At a peace NGOs’ conference in Jericho a rift emerges between the old guard of the left and a post-Oslo generation of activists who are redefining traditional standpoints and values on all sides.
By Shalom Boguslavsky
Some expensive funeral, a gathering to exchange condolences, a front-row seat at a dinosaur extinction, a farewell event. These are a few of the cynical descriptions that billowed into the air of the Palestinian Israeli Peace NGO Forum conference in Jericho. And rightly so. The conference’s center stage was taken by “peace camp” veterans and youngsters living in (and of) their social networks, and they were reciting all their old slogans. “There is a partner; the agreement is ready – we only need the will to sign it; get the people out into the streets; reach out to new constituencies.” There was even an illustration of who the “new constituencies” are, a clip showing students dancing in the Hebrew University’s central forum. That was too much for me, so I snuck out to smoke a cigarette and trash those leftists for someone who understood what I was talking about. I smoked many, many cigarettes during that conference.
“Fuck the Palestinian state”
Said Hassan Jabareen, director of Adalah, and made my day. “I don’t care if there are two states here, one or three,” he said. “I’m only interested in all the inhabitants of this land being granted all their due rights, whatever the political settlement is.” Jabareen mentioned Jewish people’s affinity with the land. “Hebron is not only a Muslim city, you know,” he said, “Jews too have religious rights there.” As a Palestinian who is also Israeli citizen who lives in Haifa, when he had come to register at the reception, he told us, the organizers didn’t know whether to put his name on the list of Israeli representatives or on the list of Palestinian representatives. He too did not know. Jabareen is just one of many who may support the two state solution, but for whom this solution is far from being obvious.
The leftist faction of the mainstream – the geographic center of Israel, the center of the political map, the center of income distribution and the center of all things happening – cannot see any non-technical problem with the partition of the land. For this declining elite – Ashkenazi, veterans [i.e. from families residing here for several generations], established and affluent – the 1967 lines are completely congruous with its own identity. Hence their slogan “Get Out of the Territories – Return to Ourselves.” These people believe that post-withdrawal Israel will resemble the “beautiful” pre-1967 Israel. They are seriously mistaken. Israel during that era was “beautiful” only to the likes of them, a post-partition Israel will not resemble it whatsoever, and above all, there will be no return to “ourselves,” not even an imaginary “ourselves,” for most citizens had never been part of that “self.” For them it will be, at best, a solution on the verge of the unbearable from which there is no escape.
“The polls show most of the public supports two states,” said one Peace Now figure after I shared thoughts of this kind with my dinner table neighbors, and my main success, so it seems, was in pissing them off. True, but most of those people – including myself in an earlier version as a stupid teenager who would go to Peace Now demos during the Oslo period – aren’t supporting the two state solution while filled with joy and bliss.
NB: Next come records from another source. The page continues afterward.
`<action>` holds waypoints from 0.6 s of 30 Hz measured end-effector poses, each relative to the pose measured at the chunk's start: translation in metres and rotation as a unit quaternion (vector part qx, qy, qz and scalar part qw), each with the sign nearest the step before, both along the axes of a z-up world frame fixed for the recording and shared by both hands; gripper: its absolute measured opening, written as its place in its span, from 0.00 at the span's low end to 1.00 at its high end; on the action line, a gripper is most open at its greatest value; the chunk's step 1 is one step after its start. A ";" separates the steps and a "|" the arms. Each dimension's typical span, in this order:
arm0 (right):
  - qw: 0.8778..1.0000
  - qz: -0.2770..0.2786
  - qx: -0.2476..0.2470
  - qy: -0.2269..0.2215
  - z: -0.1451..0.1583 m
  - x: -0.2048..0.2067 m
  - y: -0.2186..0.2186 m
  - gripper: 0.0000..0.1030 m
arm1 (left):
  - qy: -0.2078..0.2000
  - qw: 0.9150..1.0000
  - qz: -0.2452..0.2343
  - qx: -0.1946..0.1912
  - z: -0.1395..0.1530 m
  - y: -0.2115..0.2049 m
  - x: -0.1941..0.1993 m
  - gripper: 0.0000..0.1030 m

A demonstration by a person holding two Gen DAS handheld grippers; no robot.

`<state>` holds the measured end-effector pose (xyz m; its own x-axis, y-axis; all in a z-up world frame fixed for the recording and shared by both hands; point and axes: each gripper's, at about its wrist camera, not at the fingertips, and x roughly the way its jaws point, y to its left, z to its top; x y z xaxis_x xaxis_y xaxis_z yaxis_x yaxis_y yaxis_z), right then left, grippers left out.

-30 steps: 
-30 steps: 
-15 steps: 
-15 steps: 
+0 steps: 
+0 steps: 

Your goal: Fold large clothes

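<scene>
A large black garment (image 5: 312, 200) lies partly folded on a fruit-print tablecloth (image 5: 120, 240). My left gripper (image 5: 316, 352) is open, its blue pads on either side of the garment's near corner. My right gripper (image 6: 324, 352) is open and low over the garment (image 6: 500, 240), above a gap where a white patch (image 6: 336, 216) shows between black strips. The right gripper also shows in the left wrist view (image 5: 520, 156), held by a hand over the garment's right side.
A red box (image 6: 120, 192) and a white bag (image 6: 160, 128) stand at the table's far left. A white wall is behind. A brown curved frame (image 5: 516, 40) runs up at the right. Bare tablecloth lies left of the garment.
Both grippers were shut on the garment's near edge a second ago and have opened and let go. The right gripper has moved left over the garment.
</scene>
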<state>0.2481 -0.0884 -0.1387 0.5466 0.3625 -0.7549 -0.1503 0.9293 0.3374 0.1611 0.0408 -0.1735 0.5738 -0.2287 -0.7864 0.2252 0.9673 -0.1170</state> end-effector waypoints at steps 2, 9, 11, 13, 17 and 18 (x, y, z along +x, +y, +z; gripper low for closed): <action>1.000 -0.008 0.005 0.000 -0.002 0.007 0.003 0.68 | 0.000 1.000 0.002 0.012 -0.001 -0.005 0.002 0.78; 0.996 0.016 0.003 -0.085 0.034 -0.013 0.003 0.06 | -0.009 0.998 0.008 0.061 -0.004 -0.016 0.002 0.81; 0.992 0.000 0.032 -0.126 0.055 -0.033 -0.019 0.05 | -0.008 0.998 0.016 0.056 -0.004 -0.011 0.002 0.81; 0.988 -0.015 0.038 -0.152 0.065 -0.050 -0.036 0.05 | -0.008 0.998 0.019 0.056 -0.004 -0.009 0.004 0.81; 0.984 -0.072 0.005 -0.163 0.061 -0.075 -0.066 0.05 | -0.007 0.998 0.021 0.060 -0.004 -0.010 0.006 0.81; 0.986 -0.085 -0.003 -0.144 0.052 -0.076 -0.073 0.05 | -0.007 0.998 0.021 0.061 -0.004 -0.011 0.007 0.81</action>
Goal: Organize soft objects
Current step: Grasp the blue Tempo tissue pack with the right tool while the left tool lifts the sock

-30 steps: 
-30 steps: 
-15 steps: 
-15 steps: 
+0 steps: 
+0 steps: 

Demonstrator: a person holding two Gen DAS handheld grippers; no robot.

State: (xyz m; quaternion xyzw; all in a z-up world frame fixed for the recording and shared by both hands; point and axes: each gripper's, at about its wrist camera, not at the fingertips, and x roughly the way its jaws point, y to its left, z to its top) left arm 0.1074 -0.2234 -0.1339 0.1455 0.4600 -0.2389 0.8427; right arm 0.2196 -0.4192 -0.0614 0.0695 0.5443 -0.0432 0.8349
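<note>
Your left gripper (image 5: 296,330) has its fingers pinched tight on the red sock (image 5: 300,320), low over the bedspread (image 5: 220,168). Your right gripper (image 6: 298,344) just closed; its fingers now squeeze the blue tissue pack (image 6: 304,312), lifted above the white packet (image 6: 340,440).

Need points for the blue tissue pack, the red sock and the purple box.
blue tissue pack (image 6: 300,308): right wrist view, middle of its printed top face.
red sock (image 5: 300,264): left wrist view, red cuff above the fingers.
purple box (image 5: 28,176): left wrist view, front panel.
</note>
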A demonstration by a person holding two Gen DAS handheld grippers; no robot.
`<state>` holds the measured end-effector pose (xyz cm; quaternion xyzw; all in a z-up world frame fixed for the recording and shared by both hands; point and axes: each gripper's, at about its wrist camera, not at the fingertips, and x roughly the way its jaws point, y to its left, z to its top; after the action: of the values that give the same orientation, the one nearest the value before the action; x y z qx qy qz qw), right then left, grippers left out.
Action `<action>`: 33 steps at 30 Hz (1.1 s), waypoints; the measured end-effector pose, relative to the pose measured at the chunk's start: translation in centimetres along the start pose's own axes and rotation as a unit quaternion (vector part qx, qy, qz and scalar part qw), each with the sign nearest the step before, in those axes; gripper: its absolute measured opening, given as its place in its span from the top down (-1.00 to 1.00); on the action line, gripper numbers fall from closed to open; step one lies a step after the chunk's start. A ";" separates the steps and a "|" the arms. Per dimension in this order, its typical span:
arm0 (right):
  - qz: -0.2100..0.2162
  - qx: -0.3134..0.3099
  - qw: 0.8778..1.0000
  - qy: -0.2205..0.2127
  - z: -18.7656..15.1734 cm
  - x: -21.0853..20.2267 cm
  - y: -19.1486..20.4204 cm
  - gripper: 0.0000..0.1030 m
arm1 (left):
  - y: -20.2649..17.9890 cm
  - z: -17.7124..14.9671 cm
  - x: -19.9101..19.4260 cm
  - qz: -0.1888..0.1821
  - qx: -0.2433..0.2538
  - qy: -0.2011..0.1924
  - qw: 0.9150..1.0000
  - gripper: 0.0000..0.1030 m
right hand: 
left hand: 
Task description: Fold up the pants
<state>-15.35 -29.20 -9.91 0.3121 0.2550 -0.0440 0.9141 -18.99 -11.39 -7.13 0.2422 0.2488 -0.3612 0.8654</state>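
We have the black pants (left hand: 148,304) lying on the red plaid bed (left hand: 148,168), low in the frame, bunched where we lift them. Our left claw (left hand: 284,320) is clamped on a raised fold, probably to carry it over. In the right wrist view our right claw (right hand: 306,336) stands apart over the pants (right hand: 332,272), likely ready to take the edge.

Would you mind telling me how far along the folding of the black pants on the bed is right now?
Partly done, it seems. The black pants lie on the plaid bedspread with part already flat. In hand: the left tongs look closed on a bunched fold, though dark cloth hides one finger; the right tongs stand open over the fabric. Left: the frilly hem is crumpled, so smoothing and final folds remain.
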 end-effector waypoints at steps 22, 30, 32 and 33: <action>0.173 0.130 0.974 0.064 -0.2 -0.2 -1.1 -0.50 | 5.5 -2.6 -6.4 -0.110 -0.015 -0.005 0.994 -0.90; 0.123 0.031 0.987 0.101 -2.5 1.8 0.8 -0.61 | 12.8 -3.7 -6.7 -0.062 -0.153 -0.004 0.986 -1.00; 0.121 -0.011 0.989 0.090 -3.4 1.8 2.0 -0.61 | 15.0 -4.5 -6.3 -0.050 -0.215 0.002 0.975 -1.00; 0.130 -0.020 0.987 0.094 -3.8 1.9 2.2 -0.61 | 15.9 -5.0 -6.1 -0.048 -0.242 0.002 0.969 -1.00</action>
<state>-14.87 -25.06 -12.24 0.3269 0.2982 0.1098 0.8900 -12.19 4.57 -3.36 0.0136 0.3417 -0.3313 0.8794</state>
People are half-hearted, hanging on to every excuse to delay and evade, and I think this is not only due to their being stupid, racist and paranoid (although they definitely are), but also due to the fact this is not really the solution they wish for. Every segment outside of the mainstream has some good reasons to be partial, and to resent those who don’t share their feelings. I experience it every time when the partition of my home town is discussed, someone says “let them have it all, and good riddance.”
So partition isn’t a dream solution for most, only the available solution. When this solution no longer seems available, in the course of the upcoming year or so, it will have no advantage over other unavailable solutions, like a single federated state, and such ideas will float toward the center of public debate.
This is the epitome of Israeli arrogance. Hutzpah!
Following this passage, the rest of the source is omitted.